Each line from the material with the word "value" in it must be copied.

§ **SOURCE RECORDS**
+ + + + +
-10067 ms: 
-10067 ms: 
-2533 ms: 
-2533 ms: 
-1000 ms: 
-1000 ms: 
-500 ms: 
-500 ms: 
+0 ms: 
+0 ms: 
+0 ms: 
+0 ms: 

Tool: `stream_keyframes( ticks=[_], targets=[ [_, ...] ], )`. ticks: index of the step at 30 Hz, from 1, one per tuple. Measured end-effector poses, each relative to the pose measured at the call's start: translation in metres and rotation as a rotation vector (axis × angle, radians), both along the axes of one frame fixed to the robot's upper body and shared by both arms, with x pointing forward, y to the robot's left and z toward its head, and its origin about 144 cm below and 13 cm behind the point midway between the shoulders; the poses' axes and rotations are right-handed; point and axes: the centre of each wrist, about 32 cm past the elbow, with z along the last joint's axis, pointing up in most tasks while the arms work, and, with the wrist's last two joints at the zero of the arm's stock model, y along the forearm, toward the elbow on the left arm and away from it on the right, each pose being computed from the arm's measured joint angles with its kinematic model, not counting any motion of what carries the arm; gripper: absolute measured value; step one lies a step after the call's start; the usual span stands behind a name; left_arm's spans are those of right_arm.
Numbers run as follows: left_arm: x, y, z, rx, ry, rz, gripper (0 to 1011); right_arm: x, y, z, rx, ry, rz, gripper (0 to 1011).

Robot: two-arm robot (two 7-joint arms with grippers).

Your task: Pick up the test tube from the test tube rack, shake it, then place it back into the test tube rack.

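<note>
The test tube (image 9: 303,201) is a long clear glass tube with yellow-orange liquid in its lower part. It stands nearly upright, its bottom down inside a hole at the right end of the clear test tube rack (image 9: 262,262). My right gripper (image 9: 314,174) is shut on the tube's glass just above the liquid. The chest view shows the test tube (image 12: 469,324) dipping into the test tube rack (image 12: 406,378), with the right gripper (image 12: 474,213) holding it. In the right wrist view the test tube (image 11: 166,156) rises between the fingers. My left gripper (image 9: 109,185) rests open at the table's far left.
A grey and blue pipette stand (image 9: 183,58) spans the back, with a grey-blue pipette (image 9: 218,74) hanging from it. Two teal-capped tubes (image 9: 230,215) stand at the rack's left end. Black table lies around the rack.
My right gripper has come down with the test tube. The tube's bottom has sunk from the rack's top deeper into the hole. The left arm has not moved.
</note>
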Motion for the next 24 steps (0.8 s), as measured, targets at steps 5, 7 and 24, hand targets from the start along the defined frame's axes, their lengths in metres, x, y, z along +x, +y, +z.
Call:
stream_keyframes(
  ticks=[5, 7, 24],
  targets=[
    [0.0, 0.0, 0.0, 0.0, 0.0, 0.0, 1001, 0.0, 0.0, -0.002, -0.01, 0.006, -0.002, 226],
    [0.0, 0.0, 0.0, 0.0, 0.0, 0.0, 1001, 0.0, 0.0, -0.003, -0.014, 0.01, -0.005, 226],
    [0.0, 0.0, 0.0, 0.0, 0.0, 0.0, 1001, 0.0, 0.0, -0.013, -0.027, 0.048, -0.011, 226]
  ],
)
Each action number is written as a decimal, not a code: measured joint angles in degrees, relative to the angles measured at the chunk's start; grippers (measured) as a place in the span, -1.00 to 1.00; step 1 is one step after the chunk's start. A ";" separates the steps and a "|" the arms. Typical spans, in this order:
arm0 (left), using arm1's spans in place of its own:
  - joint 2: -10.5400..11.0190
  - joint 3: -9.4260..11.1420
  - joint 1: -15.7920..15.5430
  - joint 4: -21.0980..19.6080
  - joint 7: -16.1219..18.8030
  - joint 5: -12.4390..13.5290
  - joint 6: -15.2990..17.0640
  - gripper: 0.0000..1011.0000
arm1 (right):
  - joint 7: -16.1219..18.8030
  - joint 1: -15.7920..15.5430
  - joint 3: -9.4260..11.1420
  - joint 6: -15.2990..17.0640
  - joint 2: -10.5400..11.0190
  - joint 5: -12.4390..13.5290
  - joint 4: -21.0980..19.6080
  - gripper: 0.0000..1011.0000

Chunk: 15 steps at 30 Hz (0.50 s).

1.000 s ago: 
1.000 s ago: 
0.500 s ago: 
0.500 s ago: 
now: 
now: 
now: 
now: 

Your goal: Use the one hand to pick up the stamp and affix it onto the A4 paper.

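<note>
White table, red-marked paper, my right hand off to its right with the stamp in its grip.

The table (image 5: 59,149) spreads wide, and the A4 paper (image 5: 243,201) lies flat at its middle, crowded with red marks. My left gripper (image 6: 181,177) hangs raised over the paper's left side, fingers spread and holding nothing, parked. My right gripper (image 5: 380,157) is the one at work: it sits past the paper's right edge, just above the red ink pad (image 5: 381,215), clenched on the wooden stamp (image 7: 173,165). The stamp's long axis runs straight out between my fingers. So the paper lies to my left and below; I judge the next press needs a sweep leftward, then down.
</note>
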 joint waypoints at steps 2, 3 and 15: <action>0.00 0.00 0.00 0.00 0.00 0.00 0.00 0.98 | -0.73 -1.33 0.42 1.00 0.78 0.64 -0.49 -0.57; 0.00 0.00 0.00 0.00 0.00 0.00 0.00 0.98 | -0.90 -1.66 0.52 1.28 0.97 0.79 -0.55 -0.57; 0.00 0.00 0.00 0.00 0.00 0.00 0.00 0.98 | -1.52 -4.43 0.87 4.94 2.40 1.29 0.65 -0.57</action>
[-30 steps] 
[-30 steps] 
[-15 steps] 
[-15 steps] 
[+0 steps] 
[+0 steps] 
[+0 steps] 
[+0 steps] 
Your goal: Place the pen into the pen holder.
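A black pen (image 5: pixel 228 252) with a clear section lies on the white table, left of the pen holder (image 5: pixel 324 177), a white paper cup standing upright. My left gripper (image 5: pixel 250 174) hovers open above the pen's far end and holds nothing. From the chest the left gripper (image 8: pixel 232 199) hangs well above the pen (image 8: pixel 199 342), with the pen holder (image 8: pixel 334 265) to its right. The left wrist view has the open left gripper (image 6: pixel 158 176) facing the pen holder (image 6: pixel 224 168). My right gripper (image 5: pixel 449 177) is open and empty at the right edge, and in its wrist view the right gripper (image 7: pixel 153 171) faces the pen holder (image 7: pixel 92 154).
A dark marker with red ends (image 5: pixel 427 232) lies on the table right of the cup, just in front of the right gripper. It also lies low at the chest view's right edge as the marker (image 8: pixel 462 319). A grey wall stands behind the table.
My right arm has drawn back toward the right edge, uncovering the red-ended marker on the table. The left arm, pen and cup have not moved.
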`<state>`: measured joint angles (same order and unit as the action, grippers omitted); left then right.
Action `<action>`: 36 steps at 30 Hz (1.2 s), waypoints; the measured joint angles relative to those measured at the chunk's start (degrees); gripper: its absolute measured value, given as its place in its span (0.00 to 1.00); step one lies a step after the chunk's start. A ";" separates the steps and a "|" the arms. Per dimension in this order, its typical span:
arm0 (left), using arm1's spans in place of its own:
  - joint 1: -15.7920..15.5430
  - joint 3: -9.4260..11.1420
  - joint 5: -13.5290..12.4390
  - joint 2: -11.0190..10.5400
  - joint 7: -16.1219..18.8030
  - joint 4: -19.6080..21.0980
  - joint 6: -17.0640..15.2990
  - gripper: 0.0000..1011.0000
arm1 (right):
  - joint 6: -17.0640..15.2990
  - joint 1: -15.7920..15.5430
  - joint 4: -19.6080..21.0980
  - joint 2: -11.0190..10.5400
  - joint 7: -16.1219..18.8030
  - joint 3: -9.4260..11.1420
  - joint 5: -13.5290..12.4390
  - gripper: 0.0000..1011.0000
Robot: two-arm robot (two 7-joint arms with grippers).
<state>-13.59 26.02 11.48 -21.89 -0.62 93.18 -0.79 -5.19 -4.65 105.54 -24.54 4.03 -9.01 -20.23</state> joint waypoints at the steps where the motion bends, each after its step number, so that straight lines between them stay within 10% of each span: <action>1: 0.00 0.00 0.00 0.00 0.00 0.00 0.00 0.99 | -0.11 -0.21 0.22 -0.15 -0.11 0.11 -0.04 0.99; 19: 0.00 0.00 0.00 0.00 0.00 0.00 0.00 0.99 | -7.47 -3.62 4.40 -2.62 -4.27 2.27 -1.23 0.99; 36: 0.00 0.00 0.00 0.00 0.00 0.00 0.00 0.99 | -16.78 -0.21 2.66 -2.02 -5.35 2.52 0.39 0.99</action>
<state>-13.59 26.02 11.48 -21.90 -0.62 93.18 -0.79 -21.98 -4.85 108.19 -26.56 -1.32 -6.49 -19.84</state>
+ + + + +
§ **EXERCISE RESPONSE**
Tool: `stream_keyframes( ticks=[_], targets=[ [_, ...] ], )`. ticks: index of the step at 30 Hz, from 1, one per tuple. Measured end-effector poses, each relative to the pose measured at the call's start: translation in metres and rotation as a rotation vector (axis × angle, radians), both along the axes of one frame fixed to the robot's upper body and shared by both arms, with x pointing forward, y to the robot's left and z toward its head, and its origin about 144 cm below and 13 cm behind the point midway between the shoulders; the poses' axes and rotations are right-handed; point and axes: the centre of each wrist, about 32 cm past the elbow, with z along the last joint's axis, pointing up in most tasks while the arms work, and, with the wrist's last two joints at the zero of the arm's stock model, y along the forearm, toward the elbow on the left arm and away from it on the right, each pose being computed from the arm's measured joint angles with its kinematic model, not counting any motion of what carries the arm; gripper: absolute measured value; step one lies a step after the call's start; the usual span stands behind a name; left_arm's spans are those of right_arm.
Action `<action>`: 36 steps at 30 Hz (1.2 s), waypoints; the measured joint angles relative to those measured at the chunk's start (degrees); gripper: its absolute measured value, given as its place in its span (0.00 to 1.00); step one lies a step after the chunk's start. A ";" separates the steps and a "|" the arms. Per dimension in this order, its typical span:

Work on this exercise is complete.